**WHAT IS BEING ASKED**
All of the data should be restated word for word, with the pictures omitted.

START EXERCISE DATA

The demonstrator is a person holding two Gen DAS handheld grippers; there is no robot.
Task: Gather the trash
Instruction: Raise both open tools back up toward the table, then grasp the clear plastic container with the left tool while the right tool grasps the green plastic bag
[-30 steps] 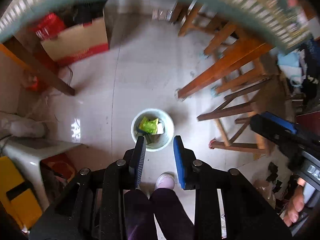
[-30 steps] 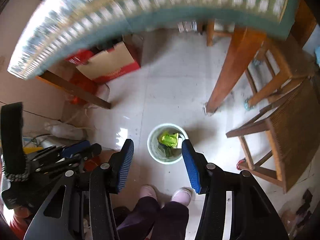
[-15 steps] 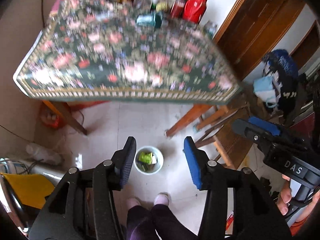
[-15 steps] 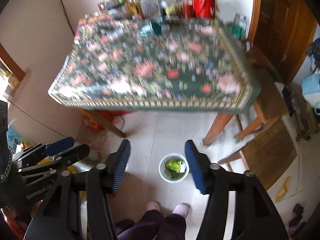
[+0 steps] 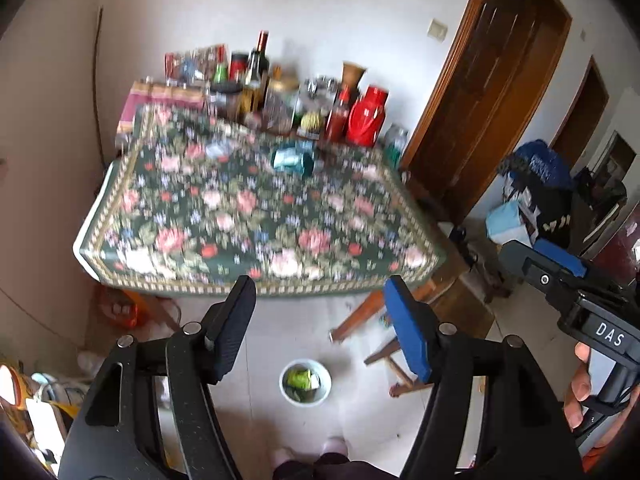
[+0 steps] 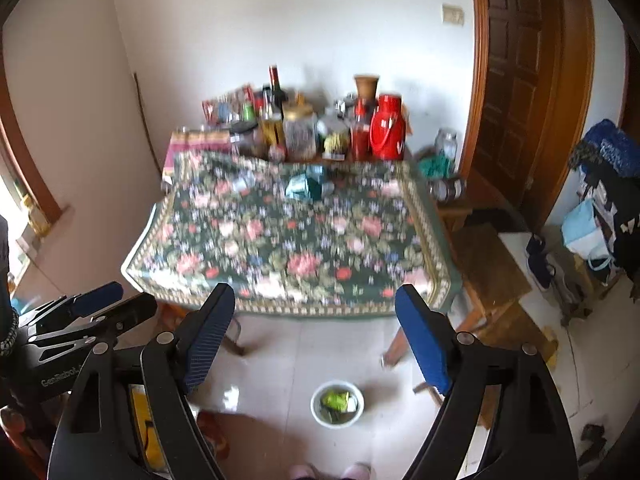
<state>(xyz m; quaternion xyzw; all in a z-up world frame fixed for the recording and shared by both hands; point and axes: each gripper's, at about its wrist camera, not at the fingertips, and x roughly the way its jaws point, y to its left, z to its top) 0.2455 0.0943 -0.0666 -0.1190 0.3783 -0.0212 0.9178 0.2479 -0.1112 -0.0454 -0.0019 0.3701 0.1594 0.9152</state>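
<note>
Trash: the teal crumpled wrapper (image 5: 294,161) was prob your next target. It lay on the floral tablecloth (image 5: 256,216), well beyond your fingertips in both views, just in front of the row of bottles and jars (image 5: 280,96) at the wall end. There was a smaller pale scrap (image 6: 241,185) to the left of it, too blurry to say what tbh.

Left gripper (image 5: 320,320): jaws were opening, already fairly wide, nothing between them. Right gripper (image 6: 314,332): same deal, opening, wide-ish, empty. Made sense imo, you had nothing to carry, so you spread the fingers ready for the next grab.

The white bin (image 5: 306,382) sat on the floor below and between the left fingers, close to your feet (image 5: 320,460). In the right view the bin (image 6: 337,403) was also between the fingers, nearer the blue one. It already had a green wrapper (image 6: 336,399) and other bits in it, so some of the job looked done. Parking it by your feet prob kept the drop short.

Both grippers pointed down at an angle over the near edge of the table, w/ the other gripper off to the side in each view. Good setup for reaching fwd, but the wrapper was right by the red flask (image 5: 366,114) and glass stuff, so I'd have watched for knocking those.
</note>
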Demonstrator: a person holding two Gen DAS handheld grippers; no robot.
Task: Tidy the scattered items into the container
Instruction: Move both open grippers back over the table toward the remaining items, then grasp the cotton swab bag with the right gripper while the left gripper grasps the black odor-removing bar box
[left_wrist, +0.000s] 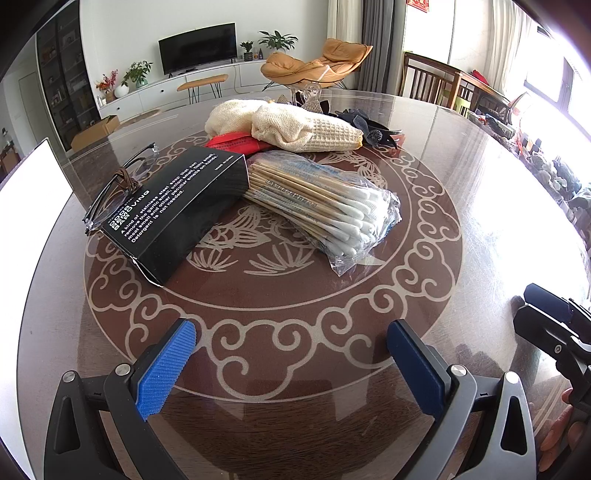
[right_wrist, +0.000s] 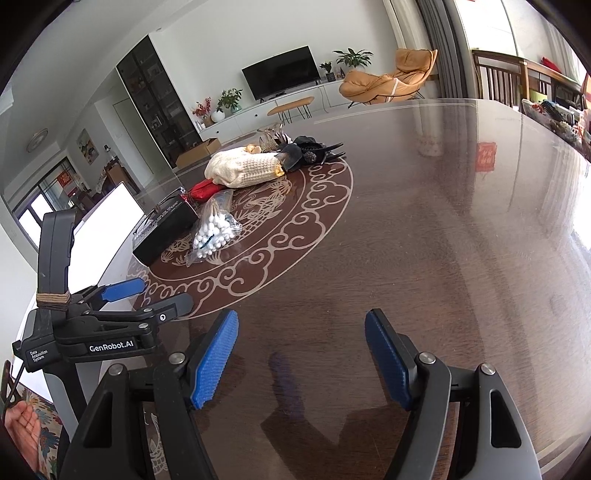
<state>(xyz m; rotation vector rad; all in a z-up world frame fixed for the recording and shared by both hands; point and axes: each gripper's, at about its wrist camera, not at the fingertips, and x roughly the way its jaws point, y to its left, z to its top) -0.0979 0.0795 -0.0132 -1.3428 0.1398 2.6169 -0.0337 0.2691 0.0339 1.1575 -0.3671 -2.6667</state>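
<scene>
Scattered items lie on a round dark table (left_wrist: 461, 206): a black box (left_wrist: 177, 206), glasses (left_wrist: 122, 184) leaning on it, a bag of cotton swabs (left_wrist: 325, 206), a red item (left_wrist: 236, 142), cream knitted cloths (left_wrist: 295, 125) and dark hair clips (left_wrist: 373, 129). A white container (left_wrist: 33, 192) stands at the left edge. My left gripper (left_wrist: 291, 354) is open and empty, short of the items. My right gripper (right_wrist: 301, 354) is open and empty over bare table; the box (right_wrist: 166, 232), swabs (right_wrist: 214, 232) and container (right_wrist: 107, 229) lie to its far left.
The left gripper (right_wrist: 146, 299) shows in the right wrist view at lower left; the right gripper's body (left_wrist: 554, 325) shows at the left view's right edge. Wooden chairs (left_wrist: 432, 79) stand beyond the table's far edge.
</scene>
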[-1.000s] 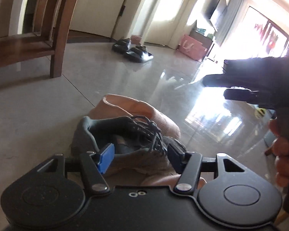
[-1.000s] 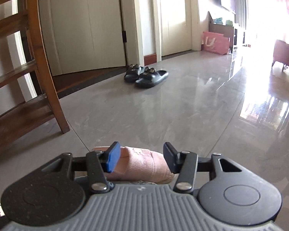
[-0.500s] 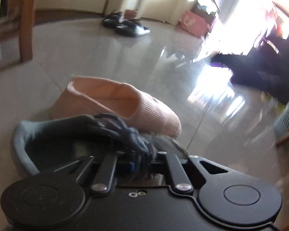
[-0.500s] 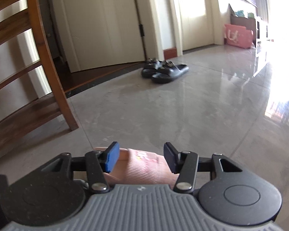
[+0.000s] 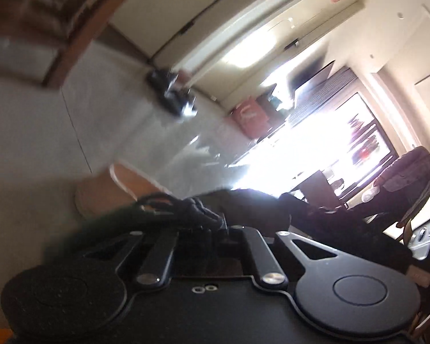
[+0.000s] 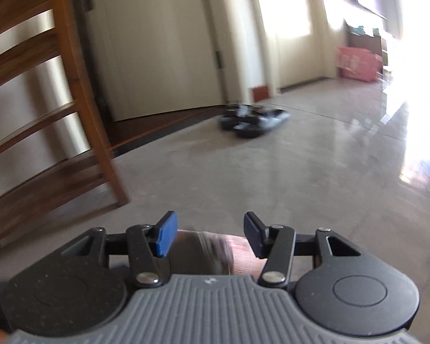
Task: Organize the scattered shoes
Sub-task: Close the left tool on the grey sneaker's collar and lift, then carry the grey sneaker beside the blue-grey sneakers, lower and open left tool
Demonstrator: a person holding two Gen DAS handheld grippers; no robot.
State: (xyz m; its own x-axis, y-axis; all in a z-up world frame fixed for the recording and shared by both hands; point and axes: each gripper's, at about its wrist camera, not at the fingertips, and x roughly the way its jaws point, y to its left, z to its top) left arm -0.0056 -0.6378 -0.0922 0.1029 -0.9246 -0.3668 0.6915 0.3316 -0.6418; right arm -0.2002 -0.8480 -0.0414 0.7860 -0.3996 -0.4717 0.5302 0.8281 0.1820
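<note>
The jaws of the left gripper (image 5: 206, 229) are standing fully closed, pinching the dark laces and tongue of the grey sneaker (image 5: 169, 209), which is sitting right at the fingertips, at about 12 o'clock from the tool body. The picture is tilted and smeared with blur. Just beyond the sneaker, toward 11 o'clock, the pink slipper (image 5: 120, 189) is lying on the floor (image 5: 37, 132), touching or overlapping the sneaker's far edge; which, I cannot tell.

The jaws of the right gripper (image 6: 209, 235) are standing partly apart with the blue pads (image 6: 164, 238) showing, and the pink slipper (image 6: 240, 255) is lying between them, close to the right finger. Whether the pads are pressing on it is not clear; a blurred dark shape is filling the left half of the gap.

Further out, at 1 o'clock in the right wrist view, a pair of black sandals (image 6: 252, 120) is sitting side by side on the floor near a closed door (image 6: 157, 43). A wooden chair (image 6: 57, 109) is standing at 10 o'clock. A pink bag (image 6: 358, 63) is resting against the far wall at 2 o'clock. In the left wrist view a person (image 5: 407, 177) is standing at 3 o'clock by the bright window.
</note>
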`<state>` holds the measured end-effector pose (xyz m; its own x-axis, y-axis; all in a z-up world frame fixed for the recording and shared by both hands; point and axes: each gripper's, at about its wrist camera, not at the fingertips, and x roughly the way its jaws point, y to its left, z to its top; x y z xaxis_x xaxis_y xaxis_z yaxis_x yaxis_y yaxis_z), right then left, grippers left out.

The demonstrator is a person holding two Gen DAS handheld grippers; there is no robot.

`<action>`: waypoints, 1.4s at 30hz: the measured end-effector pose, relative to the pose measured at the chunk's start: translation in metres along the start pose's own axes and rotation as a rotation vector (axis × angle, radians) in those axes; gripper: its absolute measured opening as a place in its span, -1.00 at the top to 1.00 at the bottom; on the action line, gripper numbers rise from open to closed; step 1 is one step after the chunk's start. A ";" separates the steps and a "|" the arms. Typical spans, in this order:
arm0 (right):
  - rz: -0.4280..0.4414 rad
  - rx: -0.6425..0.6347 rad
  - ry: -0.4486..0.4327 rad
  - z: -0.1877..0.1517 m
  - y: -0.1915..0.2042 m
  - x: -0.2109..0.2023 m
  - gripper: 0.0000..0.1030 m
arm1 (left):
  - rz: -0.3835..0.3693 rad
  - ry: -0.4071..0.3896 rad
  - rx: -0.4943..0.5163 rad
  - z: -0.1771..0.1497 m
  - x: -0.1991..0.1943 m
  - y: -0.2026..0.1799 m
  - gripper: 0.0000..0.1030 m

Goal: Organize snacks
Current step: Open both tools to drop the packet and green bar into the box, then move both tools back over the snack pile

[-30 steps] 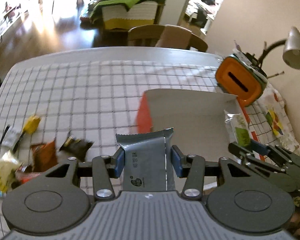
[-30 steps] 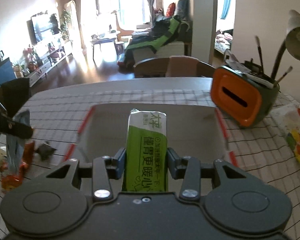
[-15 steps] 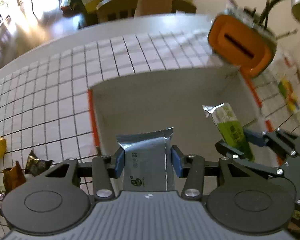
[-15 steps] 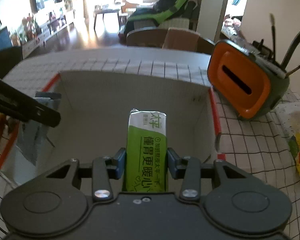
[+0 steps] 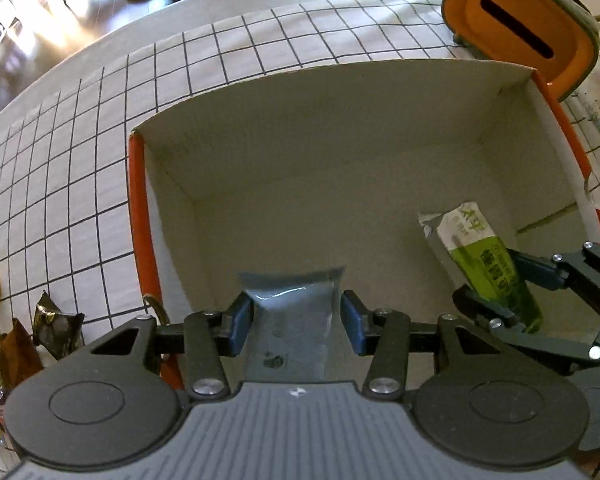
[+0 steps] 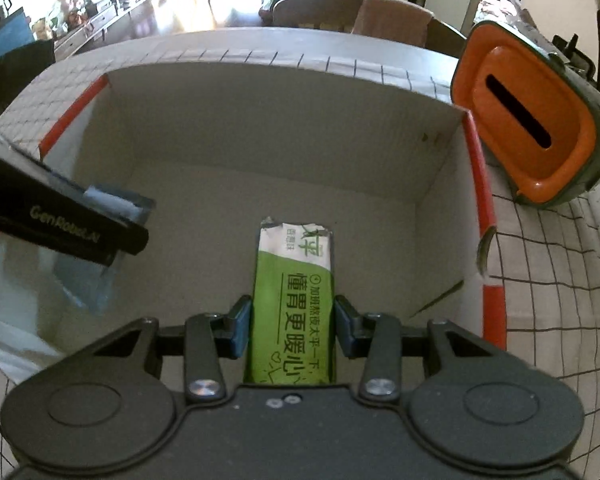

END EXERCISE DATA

**EXPECTED ANSWER**
The demonstrator is a person holding two Gen DAS handheld grippers; there is no robot.
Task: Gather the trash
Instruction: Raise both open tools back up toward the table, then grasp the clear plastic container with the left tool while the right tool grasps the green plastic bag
[-30 steps] 
[-30 steps] 
[-15 steps] 
[-15 steps] 
[+0 steps] 
[+0 steps] 
<state>(xyz m; quaternion xyzw; all in a z-up world frame fixed for the recording and shared by both hands; point and axes: each gripper's, at about its wrist camera, not at the fingertips, and x roughly the way its jaws point, y to its left, z to its top) 0.2455 0.0943 -0.0666 -0.1190 0.3783 -0.0212 0.9178 0.2479 -0.1112 -0.0454 -0.0019 0.3701 0.1594 0.9152</state>
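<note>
Trash: the teal crumpled wrapper (image 5: 294,161) was prob your next target. It lay on the floral tablecloth (image 5: 256,216), well beyond your fingertips in both views, just in front of the row of bottles and jars (image 5: 280,96) at the wall end. There was a smaller pale scrap (image 6: 241,185) to the left of it, too blurry to say what tbh.

Left gripper (image 5: 320,320): jaws were opening, already fairly wide, nothing between them. Right gripper (image 6: 314,332): same deal, opening, wide-ish, empty. Made sense imo, you had nothing to carry, so you spread the fingers ready for the next grab.

The white bin (image 5: 306,382) sat on the floor below and between the left fingers, close to your feet (image 5: 320,460). In the right view the bin (image 6: 337,403) was also between the fingers, nearer the blue one. It already had a green wrapper (image 6: 336,399) and other bits in it, so some of the job looked done. Parking it by your feet prob kept the drop short.

Both grippers pointed down at an angle over the near edge of the table, w/ the other gripper off to the side in each view. Good setup for reaching fwd, but the wrapper was right by the red flask (image 5: 366,114) and glass stuff, so I'd have watched for knocking those.
</note>
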Demonstrator: a person holding two Gen DAS handheld grippers; no robot.
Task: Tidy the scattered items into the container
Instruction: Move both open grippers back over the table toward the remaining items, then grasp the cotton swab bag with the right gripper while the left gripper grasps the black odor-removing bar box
[left_wrist, +0.000s] 
[right_wrist, +0.000s] 
<state>(xyz m; rotation vector rad; all in a z-up world frame fixed for the recording and shared by both hands; point and axes: each gripper's, at about its wrist camera, not at the fingertips, and x roughly the way its jaws point, y to its left, z to its top) -0.0979 0.0795 -0.0132 -1.3428 0.1398 2.6169 -0.0337 0.2691 0.0339 1.1575 -0.3671 -2.6667</state>
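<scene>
Scattered items lie on a round dark table (left_wrist: 461, 206): a black box (left_wrist: 177, 206), glasses (left_wrist: 122, 184) leaning on it, a bag of cotton swabs (left_wrist: 325, 206), a red item (left_wrist: 236, 142), cream knitted cloths (left_wrist: 295, 125) and dark hair clips (left_wrist: 373, 129). A white container (left_wrist: 33, 192) stands at the left edge. My left gripper (left_wrist: 291, 354) is open and empty, short of the items. My right gripper (right_wrist: 301, 354) is open and empty over bare table; the box (right_wrist: 166, 232), swabs (right_wrist: 214, 232) and container (right_wrist: 107, 229) lie to its far left.
The left gripper (right_wrist: 146, 299) shows in the right wrist view at lower left; the right gripper's body (left_wrist: 554, 325) shows at the left view's right edge. Wooden chairs (left_wrist: 432, 79) stand beyond the table's far edge.
</scene>
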[-1.000s] 
[-1.000s] 
[-0.500s] 
[-0.500s] 
[+0.000s] 
[+0.000s] 
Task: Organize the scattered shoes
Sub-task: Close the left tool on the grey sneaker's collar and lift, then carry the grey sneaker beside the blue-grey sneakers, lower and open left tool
Demonstrator: a person holding two Gen DAS handheld grippers; no robot.
State: (xyz m; its own x-axis, y-axis; all in a z-up world frame fixed for the recording and shared by both hands; point and axes: each gripper's, at about its wrist camera, not at the fingertips, and x roughly the way its jaws point, y to its left, z to its top) left arm -0.0056 -0.6378 -0.0922 0.1029 -0.9246 -0.3668 0.6915 0.3316 -0.6418; right arm -0.2002 -0.8480 -0.0414 0.7860 -0.3996 -0.4717 0.5302 0.8281 0.1820
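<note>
The jaws of the left gripper (image 5: 206, 229) are standing fully closed, pinching the dark laces and tongue of the grey sneaker (image 5: 169, 209), which is sitting right at the fingertips, at about 12 o'clock from the tool body. The picture is tilted and smeared with blur. Just beyond the sneaker, toward 11 o'clock, the pink slipper (image 5: 120, 189) is lying on the floor (image 5: 37, 132), touching or overlapping the sneaker's far edge; which, I cannot tell.

The jaws of the right gripper (image 6: 209, 235) are standing partly apart with the blue pads (image 6: 164, 238) showing, and the pink slipper (image 6: 240, 255) is lying between them, close to the right finger. Whether the pads are pressing on it is not clear; a blurred dark shape is filling the left half of the gap.

Further out, at 1 o'clock in the right wrist view, a pair of black sandals (image 6: 252, 120) is sitting side by side on the floor near a closed door (image 6: 157, 43). A wooden chair (image 6: 57, 109) is standing at 10 o'clock. A pink bag (image 6: 358, 63) is resting against the far wall at 2 o'clock. In the left wrist view a person (image 5: 407, 177) is standing at 3 o'clock by the bright window.
</note>
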`<state>` holds the measured end-effector pose (xyz m; its own x-axis, y-axis; all in a z-up world frame fixed for the recording and shared by both hands; point and axes: each gripper's, at about its wrist camera, not at the fingertips, and x roughly the way its jaws point, y to its left, z to its top; x y z xaxis_x xaxis_y xaxis_z yaxis_x yaxis_y yaxis_z), right then left, grippers left out.

The demonstrator is a person holding two Gen DAS handheld grippers; there is no robot.

`<action>`: waypoints, 1.4s at 30hz: the measured end-effector pose, relative to the pose measured at the chunk's start: translation in metres along the start pose's own axes and rotation as a rotation vector (axis × angle, radians) in those axes; gripper: its absolute measured opening as a place in its span, -1.00 at the top to 1.00 at the bottom; on the action line, gripper numbers rise from open to closed; step 1 is one step after the chunk's start. A ";" separates the steps and a "|" the arms. Typical spans, in this order:
arm0 (right):
  - rz: -0.4280..0.4414 rad
  - rx: -0.6425..0.6347 rad
  - ry: -0.4486..0.4327 rad
  - z: -0.1877..0.1517 m
  - y: -0.1915..0.2042 m
  - x: -0.2109..0.2023 m
  - gripper: 0.0000..0.1030 m
arm1 (left):
  - rz: -0.3835..0.3693 rad
  - ry: -0.4071..0.3896 rad
  - rx: -0.4943..0.5163 rad
  - z: -0.1771..0.1497 m
  - x: -0.1991..0.1943 m
  - y: -0.2026..0.1799 m
  - gripper: 0.0000..0.1030 m

Goal: Organize snacks
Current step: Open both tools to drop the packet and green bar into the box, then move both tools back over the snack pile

[-30 steps] 
[-30 steps] 
[-15 steps] 
[-15 steps] 
[+0 steps] 
[+0 steps] 

There is nothing further to this exercise.